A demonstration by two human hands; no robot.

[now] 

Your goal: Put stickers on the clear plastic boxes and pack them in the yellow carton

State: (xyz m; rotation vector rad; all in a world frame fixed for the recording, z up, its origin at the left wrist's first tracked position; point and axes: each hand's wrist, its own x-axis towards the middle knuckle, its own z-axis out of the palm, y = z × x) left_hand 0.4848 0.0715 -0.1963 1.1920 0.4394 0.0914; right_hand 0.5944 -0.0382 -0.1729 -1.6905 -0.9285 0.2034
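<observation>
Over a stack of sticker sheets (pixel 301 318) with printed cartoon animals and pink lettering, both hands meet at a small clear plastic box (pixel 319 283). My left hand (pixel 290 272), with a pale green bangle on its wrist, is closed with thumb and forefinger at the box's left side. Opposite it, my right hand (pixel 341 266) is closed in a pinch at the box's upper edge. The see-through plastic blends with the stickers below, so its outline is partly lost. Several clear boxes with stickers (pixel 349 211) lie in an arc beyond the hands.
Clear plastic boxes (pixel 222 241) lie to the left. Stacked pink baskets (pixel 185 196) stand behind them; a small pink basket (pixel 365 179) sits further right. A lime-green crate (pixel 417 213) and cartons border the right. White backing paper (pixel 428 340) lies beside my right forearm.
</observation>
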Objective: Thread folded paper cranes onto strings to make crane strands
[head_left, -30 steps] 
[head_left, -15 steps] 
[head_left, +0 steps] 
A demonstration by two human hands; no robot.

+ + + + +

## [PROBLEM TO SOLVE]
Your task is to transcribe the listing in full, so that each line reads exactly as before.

## [REPLY]
A demonstration by two human hands; no robot.

[now] 

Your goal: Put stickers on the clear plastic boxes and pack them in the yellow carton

State: (xyz m; rotation vector rad; all in a world frame fixed for the recording, z up, its origin at the left wrist's first tracked position; point and axes: each hand's wrist, its own x-axis towards the middle knuckle, its own z-axis out of the palm, y = z × x) left_hand 0.4848 0.0715 -0.1963 1.1920 0.4394 0.0914; right_hand 0.5944 -0.0382 -0.1729 -1.6905 -0.9285 0.2034
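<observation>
Over a stack of sticker sheets (pixel 301 318) with printed cartoon animals and pink lettering, both hands meet at a small clear plastic box (pixel 319 283). My left hand (pixel 290 272), with a pale green bangle on its wrist, is closed with thumb and forefinger at the box's left side. Opposite it, my right hand (pixel 341 266) is closed in a pinch at the box's upper edge. The see-through plastic blends with the stickers below, so its outline is partly lost. Several clear boxes with stickers (pixel 349 211) lie in an arc beyond the hands.
Clear plastic boxes (pixel 222 241) lie to the left. Stacked pink baskets (pixel 185 196) stand behind them; a small pink basket (pixel 365 179) sits further right. A lime-green crate (pixel 417 213) and cartons border the right. White backing paper (pixel 428 340) lies beside my right forearm.
</observation>
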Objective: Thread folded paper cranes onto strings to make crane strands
[head_left, -30 steps] 
[head_left, -15 steps] 
[head_left, +0 steps] 
A demonstration by two human hands; no robot.

Nothing further is needed for this exercise.